To be fair, the film is nearly 50 years old, which is a definite handicap for contemporary viewers. It attempts to be the apex of war films but is full of cliched characters -- the callous young gambler; the iron-jawed commanders; the wisecracking subordinates, etc. And God forbid anyone should show some real emotion. With the exception of Burton's moody scene in a pub, they're all just nervously waiting for the big game to begin. Nobody seems to have any real concern for their safety. With their lack of flaws, the British and Americans are more cardboard than characters. (The Germans, who are allowed to have faults, come off as more interesting.)

Contrast this with "The Battle of the Bulge" made 3 years later by some of the same people: the American brass who won't believe Henry Fonda's intelligence officer; Fonda showing he isn't afraid of hitting below the belt to get what he needs; or Charles Bronson giving voice to our darker side - those who felt we should wipe Germany clean, "not even leaving 2 stones together." Granted, "Bulge" is far less historically accurate, but it also involves the audience more.

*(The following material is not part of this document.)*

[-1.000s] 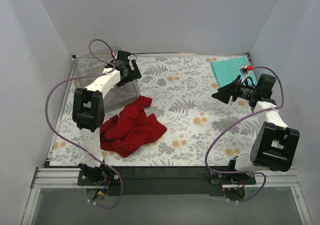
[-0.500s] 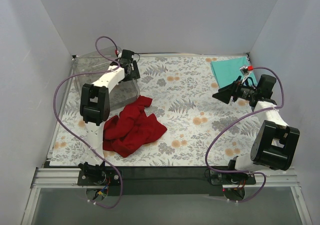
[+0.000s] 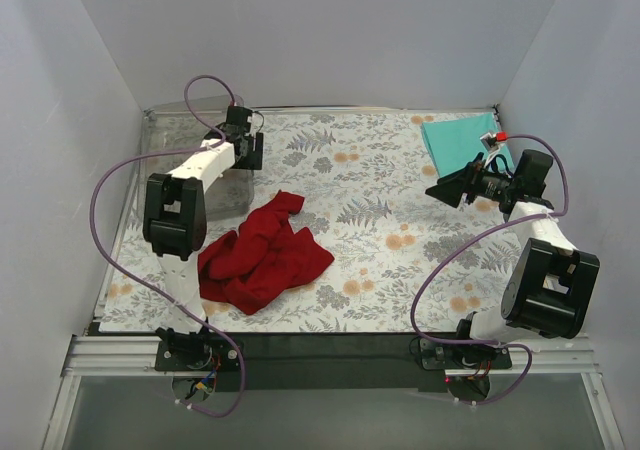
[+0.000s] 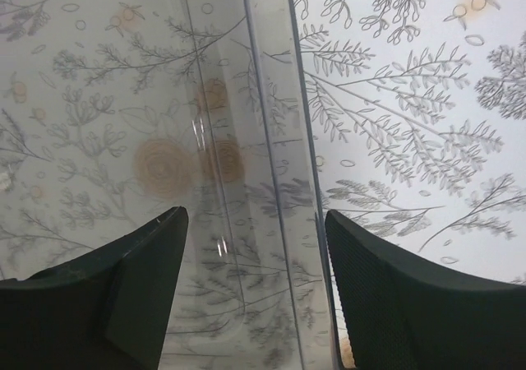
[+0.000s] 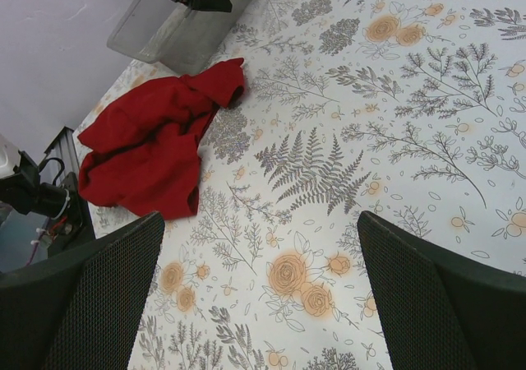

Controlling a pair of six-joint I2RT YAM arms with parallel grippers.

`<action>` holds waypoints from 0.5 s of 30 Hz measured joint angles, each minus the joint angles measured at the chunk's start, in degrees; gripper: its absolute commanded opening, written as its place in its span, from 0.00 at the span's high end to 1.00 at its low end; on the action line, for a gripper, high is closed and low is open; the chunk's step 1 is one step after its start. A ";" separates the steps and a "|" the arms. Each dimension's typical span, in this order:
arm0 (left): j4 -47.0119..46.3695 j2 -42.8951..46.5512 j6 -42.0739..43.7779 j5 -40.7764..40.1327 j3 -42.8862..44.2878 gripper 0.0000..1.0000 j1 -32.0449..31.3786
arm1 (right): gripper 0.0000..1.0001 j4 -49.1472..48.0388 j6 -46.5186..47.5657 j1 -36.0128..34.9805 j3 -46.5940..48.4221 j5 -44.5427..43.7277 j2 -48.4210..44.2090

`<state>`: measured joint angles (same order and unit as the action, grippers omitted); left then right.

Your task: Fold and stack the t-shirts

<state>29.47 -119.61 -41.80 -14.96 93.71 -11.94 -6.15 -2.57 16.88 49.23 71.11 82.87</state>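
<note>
Nearest the arm bases, the dark red t-shirt lay in a crumpled heap on the left half of the floral tablecloth, one sleeve or corner poking out towards the far side. It looked light, limp and likely to sag and bunch wherever it was pinched, so a grip on a single layer at an outer edge, a shoulder seam or the hem, would probably serve better than a bite into the middle of the heap; two holds spread apart would be needed to lay it flat. Further back on the right, the right gripper hung above the cloth with its jaws wide apart and nothing between them. At the far left, the left gripper stood over the clear plastic tray, its jaws apart on either side of the tray's wall and, as far as could be seen, gripping nothing. In the far right corner lay the teal t-shirt, a flat folded rectangle, soft but tidy enough to stack upon. No brand, label or readable writing showed anywhere
</note>
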 measured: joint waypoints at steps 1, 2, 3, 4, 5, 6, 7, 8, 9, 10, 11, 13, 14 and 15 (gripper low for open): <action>-0.55 0.46 1.11 0.66 -0.92 0.39 0.52 | 0.11 0.00 0.00 0.02 0.00 0.00 0.00; -1.01 0.87 2.34 1.20 -1.60 0.40 0.96 | 0.11 0.00 0.00 0.02 0.00 0.00 0.00; -1.64 1.42 3.85 1.66 -2.45 0.41 1.40 | 0.11 0.00 0.00 0.04 0.00 0.00 0.00; -2.19 1.99 5.42 2.01 -3.28 0.41 1.73 | 0.11 0.00 0.00 0.04 0.00 0.00 0.00; -2.84 2.60 6.97 2.23 -4.20 0.41 1.90 | 0.11 0.00 0.00 0.04 0.00 0.00 0.00; -3.08 2.97 8.11 2.25 -4.72 0.41 2.08 | 0.11 0.00 0.00 0.04 0.00 0.00 0.00; -3.39 3.34 9.49 2.32 -5.27 0.41 2.23 | 0.11 0.00 0.00 0.04 0.00 0.00 0.00; -3.65 3.50 10.60 2.38 -5.51 0.40 2.38 | 0.11 0.00 0.00 0.04 0.00 0.00 0.00; -4.07 3.61 11.58 2.38 -5.73 0.40 2.56 | 0.11 0.00 0.00 0.07 0.00 0.00 0.00; -4.33 3.67 12.41 2.38 -5.86 0.40 2.67 | 0.11 0.00 0.00 0.09 0.00 0.00 0.00; -4.61 3.72 13.38 2.67 -5.90 0.40 2.75 | 0.11 0.00 0.00 0.17 0.00 0.00 0.00; -4.92 3.78 14.64 3.63 -5.92 0.40 3.50 | 0.11 0.00 0.00 0.31 0.00 0.00 0.00; -5.05 3.78 15.06 3.78 -5.92 0.40 4.04 | 0.10 0.00 0.00 0.35 0.00 0.00 0.00; -5.14 3.78 15.50 3.87 -5.92 0.40 4.90 | 0.11 0.00 0.00 0.35 0.00 0.00 0.00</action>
<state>24.34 -115.83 -26.30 -11.09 87.79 -7.05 -6.15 -2.57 17.23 49.23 71.11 82.87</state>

"The Longest Day" isn't even the best war film of 1962 ! (That honor would go to "Lawrence of Arabia.")

Although TLD has its moments (some of the stock footage, the "two clicks" and the Burton scenes), for me its flaws outweigh them. Maybe if I first saw it at a more impressionable age, I could overlook Henry Fonda having a leisurely confab on Utah Beach or Robert Mitchum striding around Omaha. I fear today's audiences will consider TLD more laughable than laudable tribute to "the Greatest Generation."

Although you're entitled to your cinematic preferences, of course, I think you will find you're in an ever-increasing minority with your opinion.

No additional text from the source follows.